**EXERCISE PROMPT**.
Return all lines from the listing below in which the string "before" occurs.

**DATA SECTION**.
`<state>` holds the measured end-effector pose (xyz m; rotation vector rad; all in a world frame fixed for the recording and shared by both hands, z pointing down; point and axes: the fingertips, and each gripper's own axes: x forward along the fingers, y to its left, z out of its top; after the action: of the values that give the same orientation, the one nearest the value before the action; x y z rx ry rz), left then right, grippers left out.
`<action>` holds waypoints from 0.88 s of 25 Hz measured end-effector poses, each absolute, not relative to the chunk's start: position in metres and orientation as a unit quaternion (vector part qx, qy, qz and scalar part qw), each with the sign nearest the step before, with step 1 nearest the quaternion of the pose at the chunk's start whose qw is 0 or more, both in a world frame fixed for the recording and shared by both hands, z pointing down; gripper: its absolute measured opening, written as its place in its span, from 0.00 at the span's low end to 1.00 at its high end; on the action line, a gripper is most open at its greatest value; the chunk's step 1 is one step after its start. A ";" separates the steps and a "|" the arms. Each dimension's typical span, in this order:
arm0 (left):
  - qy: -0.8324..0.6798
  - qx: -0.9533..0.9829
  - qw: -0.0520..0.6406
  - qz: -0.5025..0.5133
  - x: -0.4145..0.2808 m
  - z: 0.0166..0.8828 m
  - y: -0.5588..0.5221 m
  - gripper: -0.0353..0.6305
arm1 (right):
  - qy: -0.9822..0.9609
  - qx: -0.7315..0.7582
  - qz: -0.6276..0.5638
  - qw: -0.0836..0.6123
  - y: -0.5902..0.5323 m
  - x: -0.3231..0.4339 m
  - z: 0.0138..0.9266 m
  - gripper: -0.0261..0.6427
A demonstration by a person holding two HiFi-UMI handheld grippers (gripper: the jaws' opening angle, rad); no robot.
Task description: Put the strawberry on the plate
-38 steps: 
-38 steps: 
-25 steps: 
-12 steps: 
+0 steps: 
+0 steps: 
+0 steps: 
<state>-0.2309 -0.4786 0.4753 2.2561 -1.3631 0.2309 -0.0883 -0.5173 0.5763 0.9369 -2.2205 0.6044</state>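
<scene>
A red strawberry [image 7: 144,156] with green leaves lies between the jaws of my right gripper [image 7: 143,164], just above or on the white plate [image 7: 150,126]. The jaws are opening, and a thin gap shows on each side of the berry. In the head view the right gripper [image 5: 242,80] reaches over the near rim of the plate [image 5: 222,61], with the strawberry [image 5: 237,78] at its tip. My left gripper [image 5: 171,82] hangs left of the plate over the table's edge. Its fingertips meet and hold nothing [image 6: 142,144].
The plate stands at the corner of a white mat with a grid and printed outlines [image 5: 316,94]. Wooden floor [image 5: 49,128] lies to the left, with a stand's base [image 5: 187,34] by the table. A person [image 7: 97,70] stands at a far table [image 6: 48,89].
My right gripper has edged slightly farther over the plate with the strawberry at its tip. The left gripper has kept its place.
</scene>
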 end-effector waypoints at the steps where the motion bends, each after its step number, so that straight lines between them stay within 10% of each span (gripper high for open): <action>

**ANSWER TO THIS PROBLEM**.
`<state>` holds the measured end-effector pose (xyz m; rotation vector rad; all in a world frame fixed for the recording and shared by both hands, z pointing down; point and axes: the fingertips, and each gripper's own axes: x forward along the fingers, y to its left, z out of its top; after the action: of the values that give the same orientation, the one nearest the value before the action; x y z rx ry rz), left then right, grippers left out.
`<action>` holds waypoints from 0.88 s of 25 Hz measured end-effector poses, each absolute, not relative to the chunk's start: position in metres and orientation as a unit quaternion (vector part qx, qy, qz and scalar part qw), each with the sign nearest the step before, with step 1 nearest the quaternion of the pose at the chunk's start whose qw is 0 or more, both in a world frame fixed for the recording and shared by both hands, z pointing down; gripper: its absolute measured opening, written as its place in its span, from 0.00 at the span's low end to 1.00 at its high end; on the action line, a gripper is most open at its greatest value; the chunk's step 1 is one step after its start. A ";" separates the steps and a "|" the arms. Each dimension's typical span, in this order:

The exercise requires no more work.